• [YOUR ASSIGNMENT] Find every line below that contains the word "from" and copy it out.

[DATA EXCERPT]

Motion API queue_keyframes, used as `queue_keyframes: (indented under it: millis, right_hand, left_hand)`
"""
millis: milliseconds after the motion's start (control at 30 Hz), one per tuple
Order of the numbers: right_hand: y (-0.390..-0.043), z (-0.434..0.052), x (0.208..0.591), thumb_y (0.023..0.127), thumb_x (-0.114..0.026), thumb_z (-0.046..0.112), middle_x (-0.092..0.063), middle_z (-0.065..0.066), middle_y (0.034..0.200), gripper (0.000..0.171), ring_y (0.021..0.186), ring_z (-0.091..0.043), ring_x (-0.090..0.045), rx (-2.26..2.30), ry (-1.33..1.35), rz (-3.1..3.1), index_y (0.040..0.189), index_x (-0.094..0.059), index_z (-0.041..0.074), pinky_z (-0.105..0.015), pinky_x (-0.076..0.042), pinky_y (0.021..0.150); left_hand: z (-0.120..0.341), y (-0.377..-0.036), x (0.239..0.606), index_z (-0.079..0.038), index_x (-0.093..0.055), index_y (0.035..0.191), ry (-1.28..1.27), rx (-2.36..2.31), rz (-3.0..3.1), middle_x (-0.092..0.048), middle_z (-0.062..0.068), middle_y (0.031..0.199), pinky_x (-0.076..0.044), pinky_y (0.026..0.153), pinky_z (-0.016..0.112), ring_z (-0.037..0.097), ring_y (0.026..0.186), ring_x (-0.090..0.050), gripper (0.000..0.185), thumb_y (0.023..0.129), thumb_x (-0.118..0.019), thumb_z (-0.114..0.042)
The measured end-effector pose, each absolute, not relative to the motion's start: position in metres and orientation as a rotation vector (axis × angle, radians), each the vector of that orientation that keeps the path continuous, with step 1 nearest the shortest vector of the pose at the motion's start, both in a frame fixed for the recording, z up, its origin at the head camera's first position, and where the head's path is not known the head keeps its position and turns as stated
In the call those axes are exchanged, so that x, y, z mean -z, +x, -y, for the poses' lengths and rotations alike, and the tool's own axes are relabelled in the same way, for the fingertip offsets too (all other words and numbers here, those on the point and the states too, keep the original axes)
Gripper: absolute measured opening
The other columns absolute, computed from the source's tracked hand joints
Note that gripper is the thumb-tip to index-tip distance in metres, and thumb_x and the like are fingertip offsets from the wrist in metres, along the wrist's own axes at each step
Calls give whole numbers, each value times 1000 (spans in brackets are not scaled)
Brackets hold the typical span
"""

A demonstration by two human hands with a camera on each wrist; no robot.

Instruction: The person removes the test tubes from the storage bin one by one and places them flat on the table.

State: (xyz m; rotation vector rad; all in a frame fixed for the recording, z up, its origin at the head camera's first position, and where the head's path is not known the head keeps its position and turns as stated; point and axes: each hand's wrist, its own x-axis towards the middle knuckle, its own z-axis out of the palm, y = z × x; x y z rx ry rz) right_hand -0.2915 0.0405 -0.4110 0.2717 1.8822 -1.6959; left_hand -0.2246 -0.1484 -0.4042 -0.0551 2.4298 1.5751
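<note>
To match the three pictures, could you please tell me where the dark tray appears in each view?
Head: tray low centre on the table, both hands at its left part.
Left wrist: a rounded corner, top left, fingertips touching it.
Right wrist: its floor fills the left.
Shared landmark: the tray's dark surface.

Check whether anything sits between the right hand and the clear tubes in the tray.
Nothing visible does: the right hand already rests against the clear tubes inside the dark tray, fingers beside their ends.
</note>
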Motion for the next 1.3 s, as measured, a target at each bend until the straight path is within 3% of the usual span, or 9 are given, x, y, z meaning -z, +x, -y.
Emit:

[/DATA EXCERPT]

• [ANSWER BOX]
The other columns absolute, computed from the source's tracked hand joints
Note that gripper is the thumb-tip to index-tip distance in metres, and thumb_x and the like are fingertip offsets from the wrist in metres, along the wrist's own axes at each step
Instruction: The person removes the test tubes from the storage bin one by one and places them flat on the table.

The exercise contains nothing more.